(Beginning of MATERIAL SUPPLIED)
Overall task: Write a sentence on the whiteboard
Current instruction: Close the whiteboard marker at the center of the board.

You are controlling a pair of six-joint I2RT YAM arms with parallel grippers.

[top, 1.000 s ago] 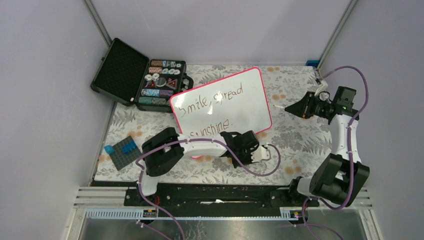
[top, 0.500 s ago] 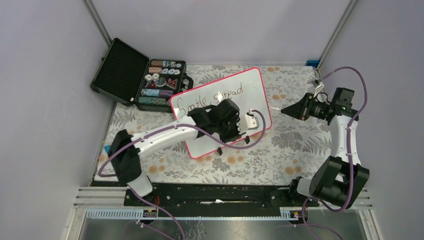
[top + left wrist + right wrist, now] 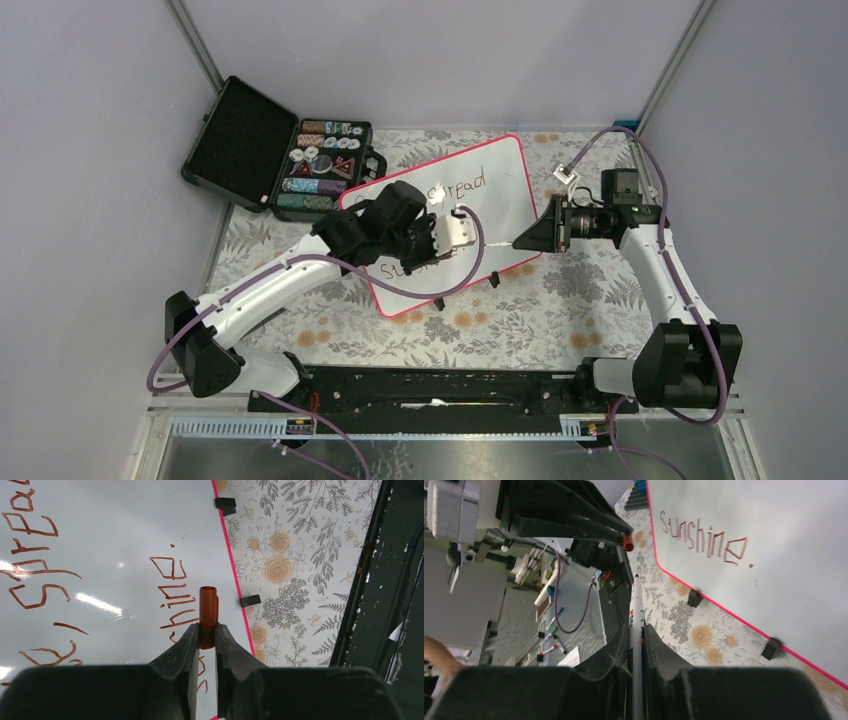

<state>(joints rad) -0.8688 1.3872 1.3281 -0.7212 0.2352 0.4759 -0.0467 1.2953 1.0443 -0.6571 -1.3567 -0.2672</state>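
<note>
— Where does the job stand?
— The whiteboard (image 3: 505,185) lies askew on the table (image 3: 570,300), toward the far side between the two arms. The sentence (image 3: 704,540) reads complete on it, full stop included. I'd judge the writing done, with capping the pen as what's left.
— Who holds what?
— The left fingers (image 3: 182,647) are clenched on a brown-red cap (image 3: 208,605), its open mouth pointing away from the wrist. The right fingers (image 3: 611,655) are clamped on a white marker (image 3: 636,610), tip forward, at the board's right edge.
— Lined up?
— Not quite. Seen from the right wrist, the cap sits a little left of the tip's line, with a gap between them.
— So how to do it well?
— Square the two axes first. Then close the gap slowly and straight, so the nib enters the mouth instead of striking the cap's rim. Both grips should be firm, because an off-axis push could twist either piece. And stay above the board, clear of the lettering, which would likely smear.
</note>
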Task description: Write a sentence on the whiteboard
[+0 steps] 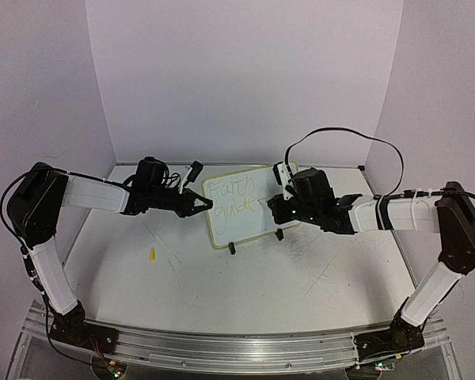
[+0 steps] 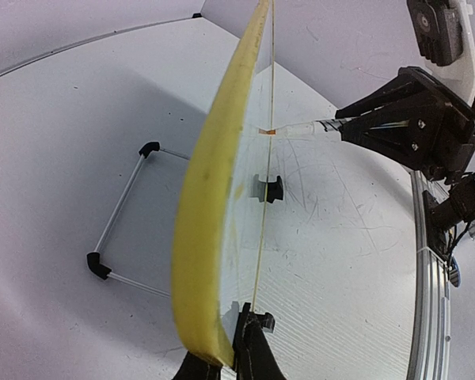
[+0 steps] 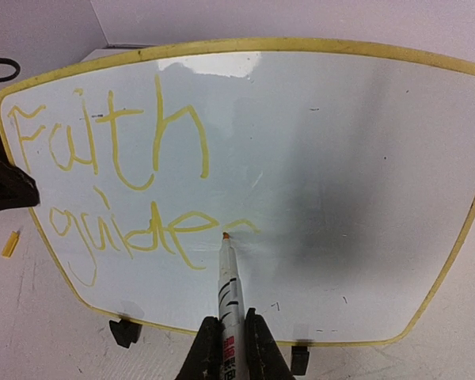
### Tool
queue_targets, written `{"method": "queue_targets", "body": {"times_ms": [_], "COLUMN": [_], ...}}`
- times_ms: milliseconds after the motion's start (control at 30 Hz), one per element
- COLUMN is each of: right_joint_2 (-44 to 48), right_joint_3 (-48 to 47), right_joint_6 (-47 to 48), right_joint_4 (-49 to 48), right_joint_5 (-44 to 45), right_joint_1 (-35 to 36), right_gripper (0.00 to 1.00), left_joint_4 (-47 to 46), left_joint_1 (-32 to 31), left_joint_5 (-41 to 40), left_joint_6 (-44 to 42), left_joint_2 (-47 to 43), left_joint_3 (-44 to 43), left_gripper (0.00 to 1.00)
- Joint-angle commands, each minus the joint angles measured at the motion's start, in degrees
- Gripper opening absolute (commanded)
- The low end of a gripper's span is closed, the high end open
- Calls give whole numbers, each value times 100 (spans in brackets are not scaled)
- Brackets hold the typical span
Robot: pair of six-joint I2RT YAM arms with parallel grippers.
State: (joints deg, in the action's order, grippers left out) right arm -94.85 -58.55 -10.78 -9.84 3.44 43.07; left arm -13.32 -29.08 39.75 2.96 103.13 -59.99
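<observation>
The left gripper [image 1: 207,204] clamps the nine o'clock edge of the yellow-rimmed whiteboard [image 1: 249,215]; the right gripper [image 3: 231,339] pinches a white orange-tipped marker [image 3: 229,283] touching it.

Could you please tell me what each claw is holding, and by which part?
The left claw grips the whiteboard by its yellow side rim; the right claw holds a marker by its barrel.

The whiteboard [image 3: 340,158] carries yellow handwriting: "Faith" at its upper left, "guide" just below that. Print on the marker [image 3: 230,294] is too small to read.
</observation>
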Motion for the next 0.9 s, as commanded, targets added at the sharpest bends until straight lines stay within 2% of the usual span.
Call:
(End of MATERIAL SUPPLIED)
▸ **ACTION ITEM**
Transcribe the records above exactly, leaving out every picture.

▸ **REPLY**
Overall task: Write a sentence on the whiteboard
Current instruction: Close the whiteboard marker at the center of the board.

You are controlling a pair of six-joint I2RT YAM arms with parallel grippers.

[top, 1.000 s ago] 
[top, 0.500 s ago] 
[top + left wrist + right wrist, now] 

<state>(joints rad) -0.8688 1.3872 1.3281 -0.7212 0.2352 0.4759 -0.0467 1.2953 1.0443 -0.6571 -1.3567 -0.2672</state>
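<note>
— Where does the job stand?
— The whiteboard (image 3: 505,185) lies askew on the table (image 3: 570,300), toward the far side between the two arms. The sentence (image 3: 704,540) reads complete on it, full stop included. I'd judge the writing done, with capping the pen as what's left.
— Who holds what?
— The left fingers (image 3: 182,647) are clenched on a brown-red cap (image 3: 208,605), its open mouth pointing away from the wrist. The right fingers (image 3: 611,655) are clamped on a white marker (image 3: 636,610), tip forward, at the board's right edge.
— Lined up?
— Not quite. Seen from the right wrist, the cap sits a little left of the tip's line, with a gap between them.
— So how to do it well?
— Square the two axes first. Then close the gap slowly and straight, so the nib enters the mouth instead of striking the cap's rim. Both grips should be firm, because an off-axis push could twist either piece. And stay above the board, clear of the lettering, which would likely smear.
</note>
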Task description: Write a sentence on the whiteboard
[+0 steps] 
[+0 steps] 
[+0 steps] 
### Tool
queue_targets, written `{"method": "queue_targets", "body": {"times_ms": [_], "COLUMN": [_], ...}}`
- times_ms: milliseconds after the motion's start (control at 30 Hz), one per element
- COLUMN is each of: right_joint_2 (-44 to 48), right_joint_3 (-48 to 47), right_joint_6 (-47 to 48), right_joint_4 (-49 to 48), right_joint_5 (-44 to 45), right_joint_1 (-35 to 36), right_gripper (0.00 to 1.00), left_joint_4 (-47 to 46), left_joint_1 (-32 to 31), left_joint_5 (-41 to 40), left_joint_6 (-44 to 42), left_joint_2 (-47 to 43), left_joint_3 (-44 to 43), left_gripper (0.00 to 1.00)
- Joint-angle commands, each minus the joint angles measured at the motion's start, in degrees
- Gripper opening absolute (commanded)
- The low end of a gripper's span is closed, the high end open
- Calls give whole numbers, each value times 100 (spans in brackets are not scaled)
- Brackets hold the typical span
Robot: pair of six-joint I2RT YAM arms with parallel grippers.
State: (joints deg, in the action's order, grippers left out) right arm -94.85 -58.55 -10.78 -9.84 3.44 43.07; left arm -13.32 -29.08 39.75 2.96 103.13 -59.99
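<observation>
The left gripper [image 1: 207,204] clamps the nine o'clock edge of the yellow-rimmed whiteboard [image 1: 249,215]; the right gripper [image 3: 231,339] pinches a white orange-tipped marker [image 3: 229,283] touching it.

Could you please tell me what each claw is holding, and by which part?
The left claw grips the whiteboard by its yellow side rim; the right claw holds a marker by its barrel.

The whiteboard [image 3: 340,158] carries yellow handwriting: "Faith" at its upper left, "guide" just below that. Print on the marker [image 3: 230,294] is too small to read.
</observation>
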Motion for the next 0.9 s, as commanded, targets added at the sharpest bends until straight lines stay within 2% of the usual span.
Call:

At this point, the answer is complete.